2. Ionization by multiple photons and multiple excitations and its applications
Using two-photon excitation with ultraviolet laser pulses, Dr. Miyasaka has precisely elucidated reaction behaviors of highly excited states as well as ionized states in the condensed phase, such as solvation process of the ejected electron, excited state formation by the recombination of the ionized state and so forth. Based on these results, he and his colleagues have realized two-photon induced ultrafast (≤ 100 fs) formation of the intermolecular charge-separated state via the rapid capture of the electron from the highly excited state. This charge-separated state is at the energy level higher than the S₁ state by > 0.5 eV and shows no remarkable geminate recombination owing to the long inter-ionic distance (ca. 3 nm) resulting in the formation of free ions via the ionic dissociation process in polar solutions, which can survive more than several microseconds. By demonstrating this long-lived charge-separated state at the high energy level, he and his colleagues have provided a principle for the formation of two-photon-induced charge-separated state with preferable properties, which are difficult to attain in the conventional framework of one-photon electron transfer reactions.

3. Isomerization reaction by multiple photons and multiple excitations and development to new photo-functions
Photoisomerization of 6π-electron systems, such as fulgide and diarylethene derivatives, is one of the typical photochemical reactions where the character of electronic states well correlates with reaction profiles. During the investigation of these photoisomerization reactions, he and his colleagues found that the ring-opening isomerization reaction could be significantly enhanced by the stepwise visible two-photon excitation; a derivative with the low quantum yield (ca. 1%) of the ring-opening reaction by the visible one-photon excitation shows the reaction yield > 50 % at higher excited state attained by the visible stepwise two-photon excitation, while such reaction enhancement does not occur by the UV one-photon absorption with similar energy of the visible two-photon. He and his colleagues have elucidated the mechanism of this two-photon gated reaction by developing femtosecond two-wavelength two-pulse excitation system and applying it to many derivatives. From these results, it was shown that the orbital symmetry could mainly regulate the reaction behaviors even in highly excited states. Not only the enhancement of the reaction, he and his colleagues have also realized the suppression of the reaction using stimulated emission and advanced the reaction control method. They have expanded their research to the isomerization reaction by off-resonant multiphoton absorption and found a new reaction pathway from the forbidden excited state. On the basis of these results, they realized one-color reaction control of both directions of the isomerization reactions by inducing three-photon ring-closing and two-photon ring-opening reactions.

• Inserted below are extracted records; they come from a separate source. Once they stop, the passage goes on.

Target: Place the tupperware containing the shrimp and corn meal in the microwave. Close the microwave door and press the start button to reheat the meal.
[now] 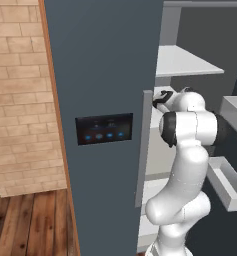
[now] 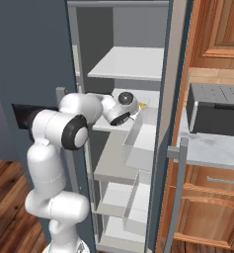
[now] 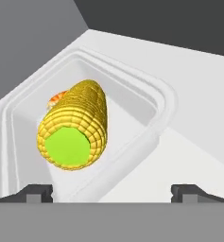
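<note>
Tupperware (image 3: 132, 106) sits right in front of the gripper (image 3: 112, 191), on a pale shelf (image 2: 106, 126) inside the open fridge (image 1: 100, 75), and the corn chunk (image 3: 75, 127) lies in it with a scrap of orange shrimp (image 3: 58, 98) showing behind. The two finger tips stand wide apart with nothing between them; the tub's near rim runs between them just ahead, so it looks like the reach-in before the grasp, the first step of the job. Next move, as I judge it, is to ease forward and down so one finger goes inside the rim and the other outside, then close on the wall. From the right base view the gripper (image 2: 133, 112) is tucked into the fridge with the shelf above it close overhead and a door bin (image 2: 138, 143) just below and beside it, so there is little room to lift; the tub will likely have to come straight back out, level, before swinging. Well off to the gripper's right a dark-grey box (image 2: 214, 116) stands on a marble bench (image 2: 212, 148), past the fridge's side wall, which the arm must clear. Tilting the tub could roll the corn out.
</note>
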Robot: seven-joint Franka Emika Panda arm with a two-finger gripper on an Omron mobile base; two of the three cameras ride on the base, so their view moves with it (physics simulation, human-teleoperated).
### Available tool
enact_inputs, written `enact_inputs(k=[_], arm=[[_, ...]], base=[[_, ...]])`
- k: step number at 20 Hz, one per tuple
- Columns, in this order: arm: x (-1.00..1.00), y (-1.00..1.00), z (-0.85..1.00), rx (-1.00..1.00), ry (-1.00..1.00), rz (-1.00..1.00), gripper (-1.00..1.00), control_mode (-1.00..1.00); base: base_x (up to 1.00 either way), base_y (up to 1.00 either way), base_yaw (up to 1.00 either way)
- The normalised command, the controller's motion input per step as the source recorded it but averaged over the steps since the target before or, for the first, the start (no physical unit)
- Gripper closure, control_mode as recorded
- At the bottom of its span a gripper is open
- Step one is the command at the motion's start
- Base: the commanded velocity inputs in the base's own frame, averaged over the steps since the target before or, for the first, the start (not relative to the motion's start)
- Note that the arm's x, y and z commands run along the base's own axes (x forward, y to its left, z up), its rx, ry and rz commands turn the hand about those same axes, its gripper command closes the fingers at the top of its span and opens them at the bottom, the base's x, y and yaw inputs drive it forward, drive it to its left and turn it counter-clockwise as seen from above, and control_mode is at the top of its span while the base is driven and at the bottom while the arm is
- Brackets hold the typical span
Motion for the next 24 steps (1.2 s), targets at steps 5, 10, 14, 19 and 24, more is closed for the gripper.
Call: enact_inputs(k=[5,10,14,19,24], arm=[[0.43,-0.13,-0.16,0.02,0.00,0.00,-1.00,-1.00],[0.45,-0.07,-0.16,0.00,0.01,0.00,-1.00,-1.00],[0.40,-0.01,-0.18,0.00,0.03,0.00,-1.00,-1.00],[0.30,0.00,-0.38,0.00,0.09,0.00,-1.00,-1.00],[0.40,0.07,-0.51,-0.03,0.25,0.00,-1.00,-1.00]], base=[[0.00,0.00,0.00],[0.00,0.00,0.00],[0.00,0.00,0.00],[0.00,0.00,0.00],[0.00,0.00,0.00]])
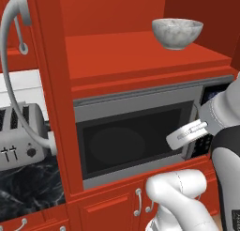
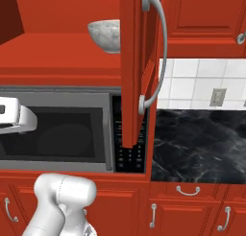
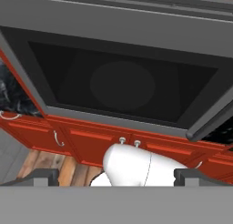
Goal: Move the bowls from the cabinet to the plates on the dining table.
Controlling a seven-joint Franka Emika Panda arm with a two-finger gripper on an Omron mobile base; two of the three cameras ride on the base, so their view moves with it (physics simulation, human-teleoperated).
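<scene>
gripper (image 3: 116,176) stands with jaws fully apart and empty, low in front of the microwave (image 1: 136,141), facing its dark door. white marbled bowl (image 1: 177,33) sits well above on the open cabinet (image 1: 140,56) shelf, near the front edge. recommended: raise the hand clear of the microwave, then approach level over the rim, avoiding the open cabinet door (image 2: 139,62).

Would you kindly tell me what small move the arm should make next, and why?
Probably raise the open pincer toward the white marbled bowl. The cabinet stands open with that bowl on its shelf, while the hand points lower, at the microwave, holding nothing.
</scene>
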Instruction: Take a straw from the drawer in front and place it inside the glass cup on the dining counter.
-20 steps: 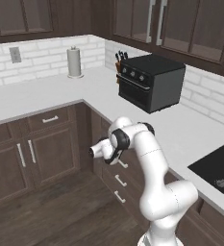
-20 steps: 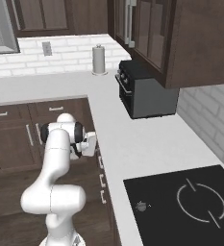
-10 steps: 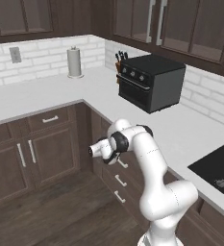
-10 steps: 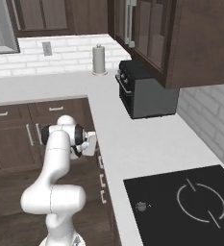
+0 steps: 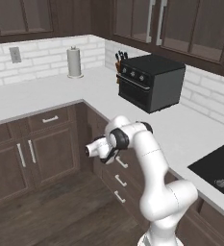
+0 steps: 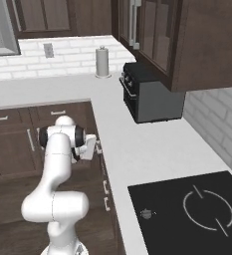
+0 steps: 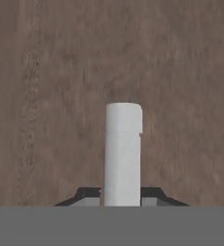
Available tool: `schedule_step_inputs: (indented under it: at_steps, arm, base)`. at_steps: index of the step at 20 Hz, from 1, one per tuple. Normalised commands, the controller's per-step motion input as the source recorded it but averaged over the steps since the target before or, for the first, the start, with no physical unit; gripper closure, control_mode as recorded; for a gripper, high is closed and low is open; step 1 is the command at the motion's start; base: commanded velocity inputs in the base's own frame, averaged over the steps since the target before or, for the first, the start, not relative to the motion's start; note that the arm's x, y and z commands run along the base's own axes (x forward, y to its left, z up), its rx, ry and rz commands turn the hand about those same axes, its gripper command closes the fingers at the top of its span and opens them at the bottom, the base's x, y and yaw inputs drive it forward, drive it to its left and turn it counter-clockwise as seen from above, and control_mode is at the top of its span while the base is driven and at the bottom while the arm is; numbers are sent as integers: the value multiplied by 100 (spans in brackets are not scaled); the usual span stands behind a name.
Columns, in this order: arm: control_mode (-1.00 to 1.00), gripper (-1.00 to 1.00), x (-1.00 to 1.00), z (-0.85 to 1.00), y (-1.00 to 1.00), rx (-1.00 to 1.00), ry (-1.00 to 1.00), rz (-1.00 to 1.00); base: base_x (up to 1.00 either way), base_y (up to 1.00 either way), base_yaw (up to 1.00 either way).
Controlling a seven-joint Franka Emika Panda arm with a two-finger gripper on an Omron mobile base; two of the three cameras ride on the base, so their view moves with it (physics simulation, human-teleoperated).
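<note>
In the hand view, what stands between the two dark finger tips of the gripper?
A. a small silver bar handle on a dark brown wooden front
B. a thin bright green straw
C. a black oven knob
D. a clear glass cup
A: the silver bar handle rises between the gripper tips, against the dark brown wooden drawer front.

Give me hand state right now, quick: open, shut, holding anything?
Hand: closed on the drawer handle, fingertips snug against both sides of the silver bar, dark wood drawer front right behind it.
</note>
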Motion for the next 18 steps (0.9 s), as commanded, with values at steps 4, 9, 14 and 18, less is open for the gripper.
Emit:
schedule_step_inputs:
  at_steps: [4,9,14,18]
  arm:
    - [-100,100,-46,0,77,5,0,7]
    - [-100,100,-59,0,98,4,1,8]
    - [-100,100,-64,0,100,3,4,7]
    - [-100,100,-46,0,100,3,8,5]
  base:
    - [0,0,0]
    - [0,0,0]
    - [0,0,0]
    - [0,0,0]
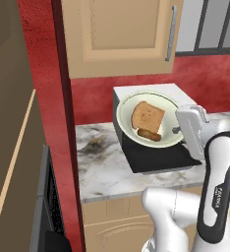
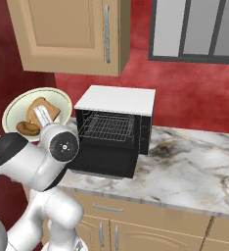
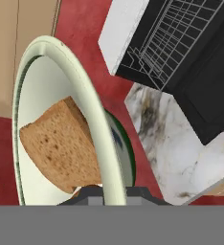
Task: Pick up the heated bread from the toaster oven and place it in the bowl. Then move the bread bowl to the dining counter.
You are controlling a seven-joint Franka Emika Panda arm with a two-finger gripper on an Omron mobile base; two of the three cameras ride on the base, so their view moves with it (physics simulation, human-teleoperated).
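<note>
Clearly, the bowl (image 1: 149, 119) is held tilted in the air by the gripper (image 1: 182, 129), well above the tabletop (image 1: 104, 167) and in front of the toaster oven (image 2: 114, 130). The jaws are closed narrowly on the bowl's rim, as is seen in the hand view, where the rim runs down between the fingers at the bottom edge. The heated bread (image 1: 147, 117) is leaned inside the bowl, and a smaller brown piece (image 1: 149, 134) is lodged against the lower rim just beside it. The toaster oven is set near the tabletop's left end, against the red wall (image 2: 194, 93); its black door (image 2: 104, 159) is dropped open toward the front edge, and the wire rack (image 2: 106, 126) inside is bare. A wooden cabinet (image 2: 70, 34) is hung above the tabletop.
</note>
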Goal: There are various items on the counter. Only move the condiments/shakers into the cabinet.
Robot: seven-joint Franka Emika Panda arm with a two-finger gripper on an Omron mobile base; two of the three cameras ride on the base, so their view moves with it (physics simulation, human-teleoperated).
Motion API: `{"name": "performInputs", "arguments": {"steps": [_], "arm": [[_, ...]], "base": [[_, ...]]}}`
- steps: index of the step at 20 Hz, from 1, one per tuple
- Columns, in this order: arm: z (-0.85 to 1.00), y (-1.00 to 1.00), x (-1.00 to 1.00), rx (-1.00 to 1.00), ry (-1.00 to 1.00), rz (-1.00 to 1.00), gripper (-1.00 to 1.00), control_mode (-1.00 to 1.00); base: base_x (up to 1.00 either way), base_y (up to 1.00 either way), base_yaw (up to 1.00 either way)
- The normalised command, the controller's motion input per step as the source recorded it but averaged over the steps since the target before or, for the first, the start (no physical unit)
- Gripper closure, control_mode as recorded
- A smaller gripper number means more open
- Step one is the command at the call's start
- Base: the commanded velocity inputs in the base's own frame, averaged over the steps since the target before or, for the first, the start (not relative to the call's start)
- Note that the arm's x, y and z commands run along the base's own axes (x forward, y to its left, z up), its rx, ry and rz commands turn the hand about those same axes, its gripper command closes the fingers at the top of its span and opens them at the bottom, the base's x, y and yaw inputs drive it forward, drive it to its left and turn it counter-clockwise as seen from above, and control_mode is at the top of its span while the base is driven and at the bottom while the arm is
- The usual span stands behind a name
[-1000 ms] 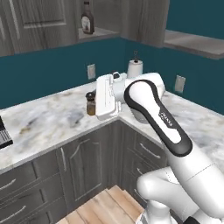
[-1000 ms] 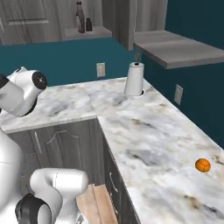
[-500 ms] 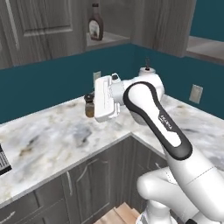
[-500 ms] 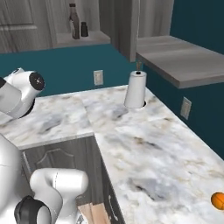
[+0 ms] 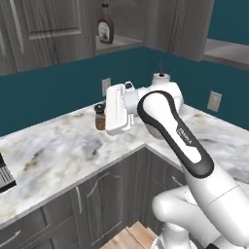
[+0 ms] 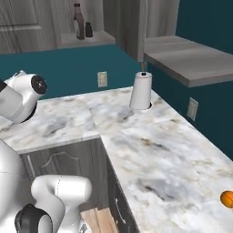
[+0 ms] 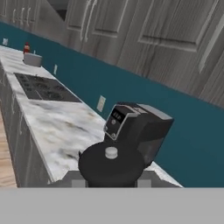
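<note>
Pincer (image 5: 100,118) on the white arm appears closed on the small brown wooden shaker with dark cap (image 5: 100,116), held upright just above the veined white-grey marble counter (image 5: 58,151); the hand view shows the round dark cap between the finger tips. Judged step: carrying the third condiment. Dark brown squeeze bottle with pale label (image 5: 105,30) and small black-topped shaker (image 6: 88,29) already stand on the flat grey shelf of the dark wood-grain cabinet (image 5: 121,43). Next move calls for lifting to shelf height.
</note>
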Motion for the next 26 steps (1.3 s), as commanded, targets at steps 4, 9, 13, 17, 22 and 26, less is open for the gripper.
{"name": "performInputs", "arguments": {"steps": [4, 9, 13, 17, 22, 26], "arm": [[0.0, 0.0, 0.0, 0.0, 0.0, 0.0, 1.0, 1.0], [0.0, 0.0, 0.0, 0.0, 0.0, 0.0, 1.0, 1.0], [0.0, 0.0, 0.0, 0.0, 0.0, 0.0, 1.0, 1.0], [0.0, 0.0, 0.0, 0.0, 0.0, 0.0, 1.0, 1.0], [0.0, 0.0, 0.0, 0.0, 0.0, 0.0, 1.0, 1.0], [0.14, -0.16, 0.15, 0.03, 0.01, -0.09, 1.0, -1.0]], "base": [[0.36, 0.05, 0.32], [0.98, 0.0, 0.09], [1.0, 0.0, 0.0], [1.0, -0.24, -0.07], [1.0, -0.34, -0.31], [0.72, -0.27, -0.27]]}}
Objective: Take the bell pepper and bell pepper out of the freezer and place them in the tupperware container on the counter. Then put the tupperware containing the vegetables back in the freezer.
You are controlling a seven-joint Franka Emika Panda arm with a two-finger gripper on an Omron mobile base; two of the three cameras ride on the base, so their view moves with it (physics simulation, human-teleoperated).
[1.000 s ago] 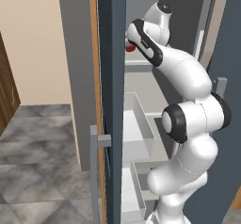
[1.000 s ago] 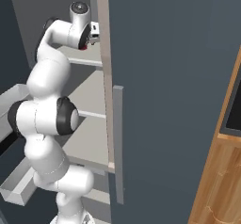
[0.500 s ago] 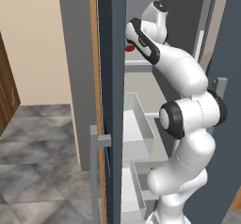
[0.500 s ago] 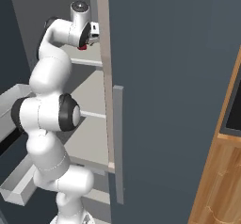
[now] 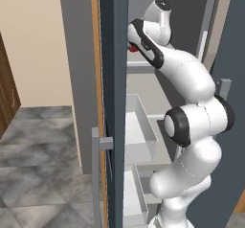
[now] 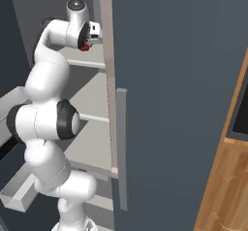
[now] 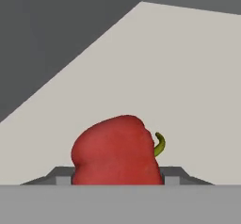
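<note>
A red bell pepper point(image 7: 117, 150) with a short green stem lies on the light grey freezer shelf point(image 7: 188, 77), right in front of the hand camera. My gripper point(image 7: 117, 178) straddles it, and the dark fingertips point(image 7: 63, 177) press against its two sides. From the base cameras the arm reaches high into the open dark slate-blue freezer point(image 5: 114, 54), where a sliver of the bell pepper point(image 5: 133, 49) shows at the gripper point(image 5: 136, 46). In the right base view the bell pepper point(image 6: 85, 45) sits under the gripper point(image 6: 90, 39) on the upper shelf.
The freezer door point(image 6: 169, 79) with its grey bar handle point(image 6: 121, 147) stands close on the right. Pale drawers point(image 5: 141, 131) are pulled out below the shelf, beside the arm. A wooden cabinet point(image 6: 227, 186) is at the far right, with grey floor tiles point(image 5: 43, 165) on the left.
The fingers have closed in from wide open onto the pepper's sides. The arm has hardly shifted.
</note>
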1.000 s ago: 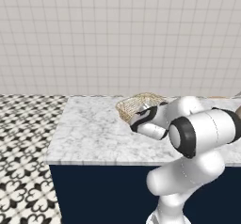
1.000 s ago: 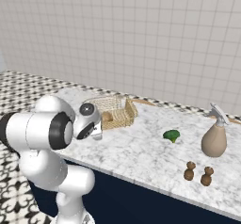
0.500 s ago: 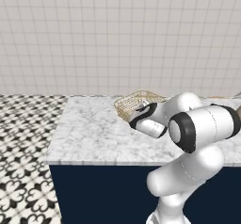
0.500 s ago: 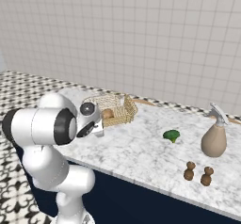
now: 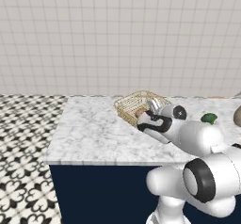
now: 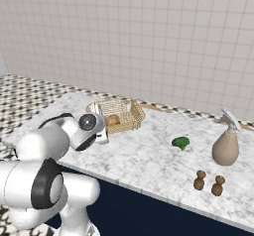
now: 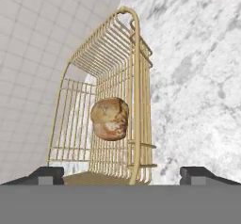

These studies have provided basic principles for the realization of new photo-responses beyond the Kasha's law, as well as the development of photoresponsive functional molecular systems with the light intensity threshold and an important viewpoint to the development of new functions such as one-color mesoscopic space patterning of materials.

As described above, Dr. Miyasaka has elucidated mechanisms of various photochemical reactions in the condensed phase by developing and using time-resolved detection systems with ultrashort pulsed lasers. On the basis of these results, he has extended his research to realize photoresponses beyond the restrictions in conventional photochemistry by utilizing the multiple-photon excitation processes and elucidated their detailed mechanisms. These studies have greatly contributed to the development of new photoresponsive molecules and molecular aggregates. Accordingly, these achievements were recognized as worthy of the Chemical Society of Japan Award.